The problem. Only one stretch of the listing below is wanted. Begin at the line that has "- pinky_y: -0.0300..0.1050", stop after the line that has "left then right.", and repeat every line in between exactly.
──────────────────────────────
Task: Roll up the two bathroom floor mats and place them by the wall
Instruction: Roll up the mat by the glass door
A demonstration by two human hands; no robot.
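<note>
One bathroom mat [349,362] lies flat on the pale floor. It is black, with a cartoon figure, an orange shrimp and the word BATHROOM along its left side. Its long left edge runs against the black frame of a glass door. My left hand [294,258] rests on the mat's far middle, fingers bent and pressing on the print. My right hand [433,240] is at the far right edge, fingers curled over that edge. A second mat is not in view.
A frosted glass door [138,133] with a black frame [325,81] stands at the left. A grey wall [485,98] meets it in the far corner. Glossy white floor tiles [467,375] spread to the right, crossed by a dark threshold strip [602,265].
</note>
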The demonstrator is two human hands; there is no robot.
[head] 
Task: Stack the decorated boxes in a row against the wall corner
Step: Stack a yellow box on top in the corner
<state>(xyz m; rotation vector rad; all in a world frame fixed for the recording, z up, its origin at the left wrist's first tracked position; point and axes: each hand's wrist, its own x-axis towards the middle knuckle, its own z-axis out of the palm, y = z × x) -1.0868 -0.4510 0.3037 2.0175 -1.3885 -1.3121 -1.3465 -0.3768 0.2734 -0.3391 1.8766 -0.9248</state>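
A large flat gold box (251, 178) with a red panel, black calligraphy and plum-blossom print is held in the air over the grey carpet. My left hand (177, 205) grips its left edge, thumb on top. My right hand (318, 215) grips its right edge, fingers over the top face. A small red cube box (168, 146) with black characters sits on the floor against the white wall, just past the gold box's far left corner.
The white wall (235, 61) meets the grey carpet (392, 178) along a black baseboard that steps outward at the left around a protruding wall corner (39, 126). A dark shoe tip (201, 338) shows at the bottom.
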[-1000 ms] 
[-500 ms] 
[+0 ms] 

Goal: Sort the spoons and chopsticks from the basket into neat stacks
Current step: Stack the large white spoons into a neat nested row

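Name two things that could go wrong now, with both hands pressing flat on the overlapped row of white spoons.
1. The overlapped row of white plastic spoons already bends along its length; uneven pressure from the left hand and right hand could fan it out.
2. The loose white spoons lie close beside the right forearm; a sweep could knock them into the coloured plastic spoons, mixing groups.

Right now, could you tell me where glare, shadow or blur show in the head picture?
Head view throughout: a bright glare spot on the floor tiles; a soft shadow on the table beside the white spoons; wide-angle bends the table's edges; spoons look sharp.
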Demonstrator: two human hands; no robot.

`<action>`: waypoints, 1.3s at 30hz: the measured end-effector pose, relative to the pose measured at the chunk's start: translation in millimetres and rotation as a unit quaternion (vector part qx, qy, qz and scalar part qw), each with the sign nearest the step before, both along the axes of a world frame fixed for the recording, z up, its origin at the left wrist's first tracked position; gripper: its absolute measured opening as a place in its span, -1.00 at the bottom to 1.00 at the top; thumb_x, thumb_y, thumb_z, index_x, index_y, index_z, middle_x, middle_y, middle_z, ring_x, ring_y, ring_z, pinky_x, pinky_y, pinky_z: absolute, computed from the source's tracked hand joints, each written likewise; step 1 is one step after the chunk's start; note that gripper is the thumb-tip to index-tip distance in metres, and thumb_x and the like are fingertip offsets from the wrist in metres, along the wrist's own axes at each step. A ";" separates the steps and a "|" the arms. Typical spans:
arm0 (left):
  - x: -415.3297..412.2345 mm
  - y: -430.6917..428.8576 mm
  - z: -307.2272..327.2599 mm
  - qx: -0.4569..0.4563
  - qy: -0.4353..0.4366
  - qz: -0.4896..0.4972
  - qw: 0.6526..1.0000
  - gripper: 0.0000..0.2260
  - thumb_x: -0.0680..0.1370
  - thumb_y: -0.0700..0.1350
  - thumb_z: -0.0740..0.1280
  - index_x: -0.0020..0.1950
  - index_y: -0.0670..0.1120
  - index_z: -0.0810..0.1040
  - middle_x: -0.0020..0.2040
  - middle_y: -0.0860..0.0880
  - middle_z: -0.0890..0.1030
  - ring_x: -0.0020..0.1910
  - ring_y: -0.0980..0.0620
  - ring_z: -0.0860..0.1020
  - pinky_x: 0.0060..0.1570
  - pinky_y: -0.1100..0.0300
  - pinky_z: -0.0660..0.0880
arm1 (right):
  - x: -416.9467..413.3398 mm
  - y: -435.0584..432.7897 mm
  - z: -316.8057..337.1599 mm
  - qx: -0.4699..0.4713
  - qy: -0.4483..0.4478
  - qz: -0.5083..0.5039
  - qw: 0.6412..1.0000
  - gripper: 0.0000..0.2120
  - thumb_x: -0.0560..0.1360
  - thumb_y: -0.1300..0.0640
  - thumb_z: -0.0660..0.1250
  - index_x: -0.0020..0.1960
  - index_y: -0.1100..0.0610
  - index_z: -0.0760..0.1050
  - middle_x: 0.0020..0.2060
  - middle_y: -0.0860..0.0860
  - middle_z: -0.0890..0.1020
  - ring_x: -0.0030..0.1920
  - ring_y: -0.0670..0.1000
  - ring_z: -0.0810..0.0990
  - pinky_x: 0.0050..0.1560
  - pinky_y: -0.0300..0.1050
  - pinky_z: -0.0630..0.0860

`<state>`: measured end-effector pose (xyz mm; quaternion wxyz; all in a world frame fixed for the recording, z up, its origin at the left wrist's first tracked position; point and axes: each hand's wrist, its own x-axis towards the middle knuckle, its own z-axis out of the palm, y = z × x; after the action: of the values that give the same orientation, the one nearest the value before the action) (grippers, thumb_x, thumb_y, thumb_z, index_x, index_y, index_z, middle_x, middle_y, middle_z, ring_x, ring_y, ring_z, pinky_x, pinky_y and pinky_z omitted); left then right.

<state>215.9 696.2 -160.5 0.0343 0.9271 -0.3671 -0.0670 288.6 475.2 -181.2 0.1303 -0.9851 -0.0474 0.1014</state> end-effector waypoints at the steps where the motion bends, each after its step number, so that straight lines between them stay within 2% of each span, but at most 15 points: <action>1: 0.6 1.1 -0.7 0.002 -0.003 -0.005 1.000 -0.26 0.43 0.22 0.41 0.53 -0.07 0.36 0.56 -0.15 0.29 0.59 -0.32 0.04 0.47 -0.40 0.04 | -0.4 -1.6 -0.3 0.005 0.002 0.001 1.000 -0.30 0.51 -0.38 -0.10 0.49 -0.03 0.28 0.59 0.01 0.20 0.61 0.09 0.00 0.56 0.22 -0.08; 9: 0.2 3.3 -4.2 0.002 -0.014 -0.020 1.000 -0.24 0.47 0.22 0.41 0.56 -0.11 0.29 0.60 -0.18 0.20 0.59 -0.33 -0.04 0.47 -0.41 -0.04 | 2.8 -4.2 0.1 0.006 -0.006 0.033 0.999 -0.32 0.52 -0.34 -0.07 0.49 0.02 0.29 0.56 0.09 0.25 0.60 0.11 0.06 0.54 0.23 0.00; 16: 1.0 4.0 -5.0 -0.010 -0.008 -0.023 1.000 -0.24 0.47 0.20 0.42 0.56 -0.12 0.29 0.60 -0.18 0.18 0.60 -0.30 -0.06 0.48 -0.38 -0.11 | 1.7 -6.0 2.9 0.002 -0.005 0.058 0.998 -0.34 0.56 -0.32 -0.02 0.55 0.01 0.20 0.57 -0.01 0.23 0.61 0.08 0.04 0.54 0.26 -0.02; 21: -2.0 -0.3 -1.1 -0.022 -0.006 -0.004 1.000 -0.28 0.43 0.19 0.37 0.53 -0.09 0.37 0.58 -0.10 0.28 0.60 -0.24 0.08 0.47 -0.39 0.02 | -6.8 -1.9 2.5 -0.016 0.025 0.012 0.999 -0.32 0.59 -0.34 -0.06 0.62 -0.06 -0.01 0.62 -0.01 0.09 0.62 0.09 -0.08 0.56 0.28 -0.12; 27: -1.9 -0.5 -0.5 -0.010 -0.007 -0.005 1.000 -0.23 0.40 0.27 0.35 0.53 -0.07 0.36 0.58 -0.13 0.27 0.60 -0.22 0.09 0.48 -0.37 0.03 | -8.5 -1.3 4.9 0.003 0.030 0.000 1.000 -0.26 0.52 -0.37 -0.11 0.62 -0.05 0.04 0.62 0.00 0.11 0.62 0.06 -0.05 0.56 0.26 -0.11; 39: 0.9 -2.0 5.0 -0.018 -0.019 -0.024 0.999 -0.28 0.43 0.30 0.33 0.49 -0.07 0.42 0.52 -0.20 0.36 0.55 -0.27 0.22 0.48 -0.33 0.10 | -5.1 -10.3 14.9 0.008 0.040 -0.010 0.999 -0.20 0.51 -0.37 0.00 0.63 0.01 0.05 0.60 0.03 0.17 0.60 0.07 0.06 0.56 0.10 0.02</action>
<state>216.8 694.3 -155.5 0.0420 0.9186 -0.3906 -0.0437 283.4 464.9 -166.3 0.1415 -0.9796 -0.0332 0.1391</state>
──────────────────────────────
Answer to this exercise.
  - pinky_y: -0.0300..0.1050
  - pinky_z: -0.0630..0.0860

`<state>`: measured end-effector pose (xyz mm; quaternion wxyz; all in a world frame fixed for the recording, z up, its origin at the left wrist's first tracked position; point and axes: each hand's wrist, its own x-axis towards the middle knuckle, its own z-axis out of the palm, y = z × x; after the action: of the values that give the same orientation, the one nearest the value before the action) (grippers, thumb_x, thumb_y, thumb_z, index_x, index_y, index_z, middle_x, middle_y, middle_z, ring_x, ring_y, ring_z, pinky_x, pinky_y and pinky_z omitted); left then right.

Reply complete, and nothing else is required.